> _Aim of the task_:
Using the records below, give again exactly the lines from the line that contains "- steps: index" through the line that contains "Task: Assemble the", both ends included, and only those.

> _Input data_:
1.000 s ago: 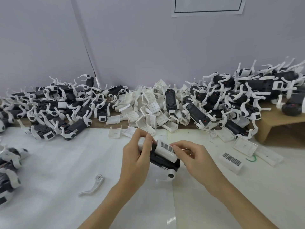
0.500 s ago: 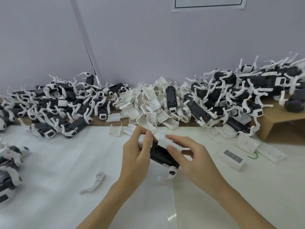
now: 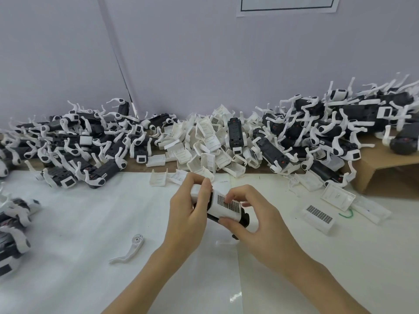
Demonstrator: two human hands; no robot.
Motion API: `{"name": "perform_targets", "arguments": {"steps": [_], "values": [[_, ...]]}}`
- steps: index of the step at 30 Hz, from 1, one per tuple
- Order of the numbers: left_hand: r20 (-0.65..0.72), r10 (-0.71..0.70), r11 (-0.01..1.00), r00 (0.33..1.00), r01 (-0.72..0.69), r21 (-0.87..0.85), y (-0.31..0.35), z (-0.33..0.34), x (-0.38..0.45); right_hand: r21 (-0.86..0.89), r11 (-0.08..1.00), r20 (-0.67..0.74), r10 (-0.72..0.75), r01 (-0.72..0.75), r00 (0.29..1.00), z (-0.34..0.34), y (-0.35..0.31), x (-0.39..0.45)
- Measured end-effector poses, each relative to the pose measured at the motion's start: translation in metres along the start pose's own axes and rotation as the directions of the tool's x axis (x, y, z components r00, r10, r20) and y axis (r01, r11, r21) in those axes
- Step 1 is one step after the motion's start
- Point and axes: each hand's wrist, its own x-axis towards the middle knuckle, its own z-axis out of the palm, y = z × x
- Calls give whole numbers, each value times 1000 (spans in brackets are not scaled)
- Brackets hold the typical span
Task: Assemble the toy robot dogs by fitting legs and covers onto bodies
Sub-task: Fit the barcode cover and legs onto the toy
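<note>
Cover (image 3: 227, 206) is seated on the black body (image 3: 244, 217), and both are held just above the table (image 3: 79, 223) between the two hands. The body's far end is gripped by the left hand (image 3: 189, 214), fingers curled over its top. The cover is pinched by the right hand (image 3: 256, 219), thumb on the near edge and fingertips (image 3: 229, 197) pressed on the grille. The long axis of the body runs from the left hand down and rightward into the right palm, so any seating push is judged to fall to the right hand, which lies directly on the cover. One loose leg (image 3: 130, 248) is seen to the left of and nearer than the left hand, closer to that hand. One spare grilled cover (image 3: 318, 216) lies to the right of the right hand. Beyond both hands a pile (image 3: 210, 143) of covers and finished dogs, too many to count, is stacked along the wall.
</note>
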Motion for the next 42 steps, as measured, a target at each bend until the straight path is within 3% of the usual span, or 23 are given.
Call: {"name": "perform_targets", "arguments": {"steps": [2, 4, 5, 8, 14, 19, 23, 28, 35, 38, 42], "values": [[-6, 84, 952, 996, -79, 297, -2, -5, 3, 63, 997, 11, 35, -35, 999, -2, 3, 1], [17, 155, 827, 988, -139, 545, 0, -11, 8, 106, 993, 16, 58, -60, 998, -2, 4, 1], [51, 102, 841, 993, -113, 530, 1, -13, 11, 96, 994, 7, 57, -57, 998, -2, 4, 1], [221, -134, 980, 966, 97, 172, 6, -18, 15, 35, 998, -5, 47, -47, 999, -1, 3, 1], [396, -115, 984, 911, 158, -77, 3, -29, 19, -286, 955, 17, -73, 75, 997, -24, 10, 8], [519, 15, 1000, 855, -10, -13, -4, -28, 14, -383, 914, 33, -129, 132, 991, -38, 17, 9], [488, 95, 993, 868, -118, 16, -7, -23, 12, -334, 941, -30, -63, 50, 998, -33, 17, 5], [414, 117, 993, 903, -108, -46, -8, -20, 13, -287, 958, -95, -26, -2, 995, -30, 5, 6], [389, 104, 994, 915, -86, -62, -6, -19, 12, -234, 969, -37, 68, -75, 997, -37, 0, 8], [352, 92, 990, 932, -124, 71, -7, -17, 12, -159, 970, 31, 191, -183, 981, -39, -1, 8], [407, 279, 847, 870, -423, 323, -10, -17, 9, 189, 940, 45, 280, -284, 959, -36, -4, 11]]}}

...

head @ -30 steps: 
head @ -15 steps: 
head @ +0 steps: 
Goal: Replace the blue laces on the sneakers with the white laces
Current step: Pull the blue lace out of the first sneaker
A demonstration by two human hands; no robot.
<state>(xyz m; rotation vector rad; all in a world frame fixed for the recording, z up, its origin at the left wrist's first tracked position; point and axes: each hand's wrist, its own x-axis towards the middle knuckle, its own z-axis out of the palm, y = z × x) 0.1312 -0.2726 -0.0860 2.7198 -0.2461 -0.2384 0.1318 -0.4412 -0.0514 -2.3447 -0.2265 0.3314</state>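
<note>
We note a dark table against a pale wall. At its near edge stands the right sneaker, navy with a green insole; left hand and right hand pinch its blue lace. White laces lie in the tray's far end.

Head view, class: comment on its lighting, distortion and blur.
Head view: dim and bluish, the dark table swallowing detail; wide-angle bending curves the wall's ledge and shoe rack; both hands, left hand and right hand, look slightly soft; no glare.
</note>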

> _Output of the task_:
- steps: index of the step at 30 Hz, from 1, one per tuple
- Order of the numbers: left_hand: r20 (-0.65..0.72), r10 (-0.71..0.70), r11 (-0.01..1.00), r00 (0.33..1.00), r01 (-0.72..0.69), r21 (-0.87..0.85), y (-0.31..0.35), z (-0.33..0.34), x (-0.38..0.45); right_hand: r21 (-0.86..0.89), r11 (-0.08..1.00), r20 (-0.67..0.74), r10 (-0.72..0.75), r01 (-0.72..0.75), r00 (0.29..1.00), z (-0.34..0.34), y (-0.35..0.31), x (-0.39..0.45)
- Measured end-effector poses, each relative to the pose measured at the motion's start: translation in metres along the start pose's own axes and rotation as the directions of the tool's x axis (x, y, z components r00, r10, r20) and y axis (r01, r11, r21) in those axes
- Step 1 is one step after the motion's start
- Point and axes: each hand's wrist, its own x-axis towards the middle knuckle, its own z-axis out of the palm, y = z × x
- Calls give whole numbers, each value times 1000 (spans in brackets are not scaled)
- Brackets hold the typical span
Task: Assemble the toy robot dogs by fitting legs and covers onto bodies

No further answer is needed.